Writing Prompt: Crystal Moment

This week’s writing prompt with my class is simple yet complex. We often think of milestones in our lives, but can we isolate one moment that impacted us so profoundly that we can say it has defined who we’ve become? This crystal-clear moment shines in our timeline so brightly we can point to it and say That’s it. That’s when I became brave or successful or happy or bold.

What’s your crystal moment?

My crystal moment happened when I was in college. I studied abroad between my junior and senior year. It was an easy decision to make. I was majoring in English, with a great love of medieval French literature — a lot of the Arthurian romances came out of that time period. I couldn’t get enough of Chretien de Troyes’s poems and epic stories of Lancelot and the Grail, and the heroic virtues of chivalry. I guess I was a romantic.

I went into this adventure with an open mind, but I really lacked a lot of maturity when it came to being on my own. I’d always lived at home. I went to a commuter college, and while I was paying for my studies, everything else was comfortably taken care of by my parents. I had a roof over my head, meals, and even a car (plus gas money). My only responsibility was to do well in school and graduate.

I was well on the way to graduating when I got the wild hair to study in France.

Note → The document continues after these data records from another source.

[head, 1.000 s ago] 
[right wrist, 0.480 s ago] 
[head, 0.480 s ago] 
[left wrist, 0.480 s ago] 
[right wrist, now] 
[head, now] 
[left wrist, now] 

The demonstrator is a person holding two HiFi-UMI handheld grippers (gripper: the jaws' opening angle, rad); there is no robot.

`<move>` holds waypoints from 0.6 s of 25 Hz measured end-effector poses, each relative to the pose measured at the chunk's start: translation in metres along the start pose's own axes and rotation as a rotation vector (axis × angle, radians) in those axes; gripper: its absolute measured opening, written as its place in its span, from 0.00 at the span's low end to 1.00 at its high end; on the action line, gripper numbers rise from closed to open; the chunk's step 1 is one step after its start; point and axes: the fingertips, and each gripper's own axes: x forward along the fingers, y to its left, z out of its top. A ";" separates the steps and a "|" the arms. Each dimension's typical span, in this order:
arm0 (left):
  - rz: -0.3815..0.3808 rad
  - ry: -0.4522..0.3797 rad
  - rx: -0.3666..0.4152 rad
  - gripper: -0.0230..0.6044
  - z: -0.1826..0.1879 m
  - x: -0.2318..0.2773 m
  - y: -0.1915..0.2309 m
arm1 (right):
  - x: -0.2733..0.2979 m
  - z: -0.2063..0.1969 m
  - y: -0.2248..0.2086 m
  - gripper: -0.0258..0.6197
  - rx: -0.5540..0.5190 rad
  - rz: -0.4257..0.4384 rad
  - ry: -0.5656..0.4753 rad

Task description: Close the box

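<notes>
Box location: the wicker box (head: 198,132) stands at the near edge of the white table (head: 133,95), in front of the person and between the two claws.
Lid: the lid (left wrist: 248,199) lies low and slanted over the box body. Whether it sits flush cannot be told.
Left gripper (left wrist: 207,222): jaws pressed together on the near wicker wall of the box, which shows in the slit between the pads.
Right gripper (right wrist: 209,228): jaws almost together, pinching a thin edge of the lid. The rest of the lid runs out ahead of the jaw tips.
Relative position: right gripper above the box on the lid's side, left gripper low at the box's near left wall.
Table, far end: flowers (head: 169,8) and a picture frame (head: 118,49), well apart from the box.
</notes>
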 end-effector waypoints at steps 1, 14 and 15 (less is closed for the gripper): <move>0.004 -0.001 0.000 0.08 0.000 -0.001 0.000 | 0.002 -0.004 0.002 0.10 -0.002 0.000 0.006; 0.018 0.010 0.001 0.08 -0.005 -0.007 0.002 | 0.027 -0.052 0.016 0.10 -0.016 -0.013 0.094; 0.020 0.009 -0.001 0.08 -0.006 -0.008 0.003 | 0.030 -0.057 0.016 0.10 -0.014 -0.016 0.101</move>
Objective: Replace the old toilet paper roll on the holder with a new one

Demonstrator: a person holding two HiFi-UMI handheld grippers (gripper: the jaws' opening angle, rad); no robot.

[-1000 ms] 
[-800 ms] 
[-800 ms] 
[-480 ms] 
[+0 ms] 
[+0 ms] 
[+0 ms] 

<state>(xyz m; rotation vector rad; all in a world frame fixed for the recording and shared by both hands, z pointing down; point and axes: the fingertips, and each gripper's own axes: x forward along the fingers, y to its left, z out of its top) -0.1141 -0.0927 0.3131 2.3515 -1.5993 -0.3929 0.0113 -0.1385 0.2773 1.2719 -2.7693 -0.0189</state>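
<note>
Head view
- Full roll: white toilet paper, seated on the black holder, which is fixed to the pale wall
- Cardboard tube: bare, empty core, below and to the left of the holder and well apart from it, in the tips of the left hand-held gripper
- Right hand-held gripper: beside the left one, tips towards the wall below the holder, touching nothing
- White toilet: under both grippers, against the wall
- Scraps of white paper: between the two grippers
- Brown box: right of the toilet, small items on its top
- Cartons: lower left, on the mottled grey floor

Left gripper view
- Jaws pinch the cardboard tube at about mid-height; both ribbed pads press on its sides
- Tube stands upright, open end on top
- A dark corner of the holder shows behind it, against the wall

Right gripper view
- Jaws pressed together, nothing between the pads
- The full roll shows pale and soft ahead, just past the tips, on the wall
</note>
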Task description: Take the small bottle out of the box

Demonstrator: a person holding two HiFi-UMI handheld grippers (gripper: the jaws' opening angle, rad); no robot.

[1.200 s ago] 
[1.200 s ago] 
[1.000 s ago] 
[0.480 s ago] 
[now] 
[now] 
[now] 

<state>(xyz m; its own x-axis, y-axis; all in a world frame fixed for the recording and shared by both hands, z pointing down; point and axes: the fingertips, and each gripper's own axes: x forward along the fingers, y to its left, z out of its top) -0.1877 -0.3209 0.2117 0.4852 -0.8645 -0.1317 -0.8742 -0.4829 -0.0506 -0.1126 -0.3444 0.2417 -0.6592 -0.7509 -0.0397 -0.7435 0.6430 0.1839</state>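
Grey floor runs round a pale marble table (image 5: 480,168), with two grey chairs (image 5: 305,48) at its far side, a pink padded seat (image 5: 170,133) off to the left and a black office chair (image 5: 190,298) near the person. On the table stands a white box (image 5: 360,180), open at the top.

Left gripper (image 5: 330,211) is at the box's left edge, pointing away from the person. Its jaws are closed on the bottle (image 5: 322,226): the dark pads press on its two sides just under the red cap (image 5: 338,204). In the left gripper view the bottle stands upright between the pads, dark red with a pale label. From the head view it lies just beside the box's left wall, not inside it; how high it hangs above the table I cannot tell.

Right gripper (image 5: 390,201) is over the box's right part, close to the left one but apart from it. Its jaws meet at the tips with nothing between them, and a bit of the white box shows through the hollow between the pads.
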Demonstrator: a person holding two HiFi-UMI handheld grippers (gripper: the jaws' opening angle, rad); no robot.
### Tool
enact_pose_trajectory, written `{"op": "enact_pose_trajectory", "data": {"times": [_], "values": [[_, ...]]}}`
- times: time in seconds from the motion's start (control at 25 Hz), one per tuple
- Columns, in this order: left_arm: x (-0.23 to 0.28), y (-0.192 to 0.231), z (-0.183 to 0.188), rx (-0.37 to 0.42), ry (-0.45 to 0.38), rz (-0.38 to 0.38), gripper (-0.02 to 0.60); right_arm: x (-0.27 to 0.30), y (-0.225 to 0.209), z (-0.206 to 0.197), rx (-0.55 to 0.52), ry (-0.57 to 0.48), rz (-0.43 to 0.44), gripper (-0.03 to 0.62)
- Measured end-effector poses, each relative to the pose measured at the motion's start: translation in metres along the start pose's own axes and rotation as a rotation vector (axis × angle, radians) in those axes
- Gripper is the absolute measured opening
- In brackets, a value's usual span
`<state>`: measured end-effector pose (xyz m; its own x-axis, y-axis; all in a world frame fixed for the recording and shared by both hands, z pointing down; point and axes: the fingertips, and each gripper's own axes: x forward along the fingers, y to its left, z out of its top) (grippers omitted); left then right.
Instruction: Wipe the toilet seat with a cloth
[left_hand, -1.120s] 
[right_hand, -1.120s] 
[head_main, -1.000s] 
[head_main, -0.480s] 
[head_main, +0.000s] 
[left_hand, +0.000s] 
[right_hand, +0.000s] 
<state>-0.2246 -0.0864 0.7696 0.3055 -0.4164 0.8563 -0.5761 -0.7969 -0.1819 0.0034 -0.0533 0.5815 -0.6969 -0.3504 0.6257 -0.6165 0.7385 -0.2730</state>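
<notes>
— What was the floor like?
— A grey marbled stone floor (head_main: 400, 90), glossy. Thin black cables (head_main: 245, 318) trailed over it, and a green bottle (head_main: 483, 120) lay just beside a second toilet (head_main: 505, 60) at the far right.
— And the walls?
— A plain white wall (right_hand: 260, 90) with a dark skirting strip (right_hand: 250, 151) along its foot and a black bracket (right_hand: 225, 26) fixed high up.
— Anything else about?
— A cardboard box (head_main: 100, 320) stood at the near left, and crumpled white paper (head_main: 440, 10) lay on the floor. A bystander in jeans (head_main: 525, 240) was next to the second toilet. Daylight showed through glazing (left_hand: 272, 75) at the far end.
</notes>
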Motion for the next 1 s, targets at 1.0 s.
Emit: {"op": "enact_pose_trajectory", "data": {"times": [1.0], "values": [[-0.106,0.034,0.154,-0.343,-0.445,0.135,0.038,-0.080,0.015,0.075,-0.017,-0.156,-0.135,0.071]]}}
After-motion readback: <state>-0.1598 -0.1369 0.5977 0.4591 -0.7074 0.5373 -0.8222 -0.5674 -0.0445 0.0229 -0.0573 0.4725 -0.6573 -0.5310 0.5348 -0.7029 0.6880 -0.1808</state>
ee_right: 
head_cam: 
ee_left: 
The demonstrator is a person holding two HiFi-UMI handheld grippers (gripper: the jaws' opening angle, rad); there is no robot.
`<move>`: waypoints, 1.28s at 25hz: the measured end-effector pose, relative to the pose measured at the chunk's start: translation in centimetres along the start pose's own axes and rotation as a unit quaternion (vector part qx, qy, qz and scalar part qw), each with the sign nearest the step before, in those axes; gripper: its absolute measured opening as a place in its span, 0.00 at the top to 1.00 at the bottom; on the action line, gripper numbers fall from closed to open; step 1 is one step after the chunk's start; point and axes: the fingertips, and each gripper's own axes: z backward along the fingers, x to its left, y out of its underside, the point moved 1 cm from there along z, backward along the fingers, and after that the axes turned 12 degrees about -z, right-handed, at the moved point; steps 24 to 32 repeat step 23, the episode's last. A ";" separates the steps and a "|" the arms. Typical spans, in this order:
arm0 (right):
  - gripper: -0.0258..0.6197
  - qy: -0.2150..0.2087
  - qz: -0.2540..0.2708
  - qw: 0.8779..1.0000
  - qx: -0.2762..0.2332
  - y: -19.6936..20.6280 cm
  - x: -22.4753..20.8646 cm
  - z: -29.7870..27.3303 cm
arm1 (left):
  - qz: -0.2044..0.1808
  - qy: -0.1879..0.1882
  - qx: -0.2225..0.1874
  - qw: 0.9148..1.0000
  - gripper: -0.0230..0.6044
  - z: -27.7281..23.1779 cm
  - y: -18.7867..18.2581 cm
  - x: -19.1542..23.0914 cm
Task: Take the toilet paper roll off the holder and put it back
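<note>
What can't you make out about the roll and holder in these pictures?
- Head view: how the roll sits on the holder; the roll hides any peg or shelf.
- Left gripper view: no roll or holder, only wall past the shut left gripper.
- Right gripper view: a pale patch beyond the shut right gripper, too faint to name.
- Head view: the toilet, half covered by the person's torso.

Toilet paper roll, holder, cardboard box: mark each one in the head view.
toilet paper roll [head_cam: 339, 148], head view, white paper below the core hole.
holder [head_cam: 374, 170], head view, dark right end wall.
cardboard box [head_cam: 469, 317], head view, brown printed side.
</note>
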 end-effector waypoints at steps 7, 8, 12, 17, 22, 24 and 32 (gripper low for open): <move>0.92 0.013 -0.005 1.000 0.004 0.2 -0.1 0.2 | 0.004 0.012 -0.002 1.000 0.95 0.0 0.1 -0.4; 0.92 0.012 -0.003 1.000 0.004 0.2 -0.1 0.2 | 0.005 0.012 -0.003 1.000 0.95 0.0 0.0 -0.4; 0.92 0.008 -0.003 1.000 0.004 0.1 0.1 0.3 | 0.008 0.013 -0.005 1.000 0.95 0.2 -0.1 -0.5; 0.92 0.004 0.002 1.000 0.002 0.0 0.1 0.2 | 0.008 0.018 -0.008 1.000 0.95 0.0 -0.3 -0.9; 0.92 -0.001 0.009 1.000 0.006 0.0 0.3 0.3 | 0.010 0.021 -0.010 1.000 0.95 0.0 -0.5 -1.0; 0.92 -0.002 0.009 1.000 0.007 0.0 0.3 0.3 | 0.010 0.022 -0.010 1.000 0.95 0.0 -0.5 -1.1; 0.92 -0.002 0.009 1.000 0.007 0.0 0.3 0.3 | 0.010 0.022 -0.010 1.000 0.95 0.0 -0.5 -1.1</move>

After all, I’d been reading  plenty of French literature, I might as well go visit.

It was actually the best thing I could have done. I learned a great deal on this adventure, not all of it about French literature. In fact, while I did read some Victor Hugo in French thanks to a wonderful library in my host home, I learned much more than just stories. I’ve always known that literature is the study of the human condition. I got to experience the human condition in a new way. Better than reading about it, I got to live it.

This adventure taught me about self-reliance since I had to figure everything out on my own: from budgeting, to travel, to essentially being on my own. I learned a great deal about different cultures, not just the French. My location in Aix-en-Provence placed me close to Marseilles, close to the French Riviera, and beyond. I saw quite a bit of Europe. But perhaps the most important lesson I learned was empathy. This daughter of immigrants got to experience first hand, at the same age, what my parents experienced when they came to the United States.

Wait. Let me qualify that. I wasn’t running away from oppression. I had money in my pocket, and a return ticket to my home.

But I did learn what it was like to immerse myself suddenly into a culture I didn’t quite understand. I found myself yearning for the familiar, isolated in unexpected moments. Voiceless as long I didn’t know the language. It may have only been a little piece of their experience, but it was enough for me to return home with a different attitude. A broader understanding of what their generation experienced.

If that had been all, it would have been quite a bit. But thirty years later, in my work, I teach many new immigrants to the United States. My experiences then continue to inform me today. It’s an extraordinary full circle.

my journal from the trip
my journal from the trip

a place that calms my soul

I’m currently working on a reflexive journaling project with my students, and part of the journaling experience, as the professor, is to model what I’m teaching. Over the course of the next ten weeks I’ll be posting my entry here. Some of the topics will be general, like today’s, and others might be a little more academic. I invite you to use the prompts. If you’d like to link here and share your thoughts, that would be cool. I think my students would enjoy seeing how others respond, especially as an enjoyable writing exercise (instead of an assignment in a composition course). And so, without further ado, here’s mine:

Write about a place that calms your soul.

I love the beach. As long as I can remember, I’ve been pulled toward the shore.

If I say beach, it calls to mind a number of things — sand, blue skies, the wide open ocean. Maybe images of colorful umbrellas scattered across the sand. While it’s true that all that and more represent the beach, the part that calls to me and calms my soul is the shore.

That fluid place where the land ends and the water begins mesmerizes me. I am most often found sitting right at that line, digging my toes into the loose wet sand and watching my ankles get engulfed by the water as the waves wash over my feet.

It’s probably not an accident that the force behind those waves, the tide, also has a mesmerizing pull. Few things are more spectacular than sitting along the shoreline at night with a full moon.

I love a calm sea. I love a violent sea even more. I love seeing, feeling, and hearing the sounds of the ocean as waves either lap at the shore or crash into it.

If I sit along the shore long enough, I become a part of that rhythm and it is both soothing and calming. It frees me to empty my mind. In those moments I feel closest to all Creation. To God.

Most of my work week is filled with noise. Man-made noises are always assaulting my ears — the constant onslaught of media, the persistent hum of electronics, and my own continuing need to be in front of a class talking take a toll on my ears. When I can get away to the beach, I do.

I can sit and unwind as the waves wash away the noise. It usually just takes an afternoon to hit that re-set button in my mind. Then I’m ready for real refreshment. It puts me in the mood to reflect. It puts me in the mood to pray, and my soul is calmed.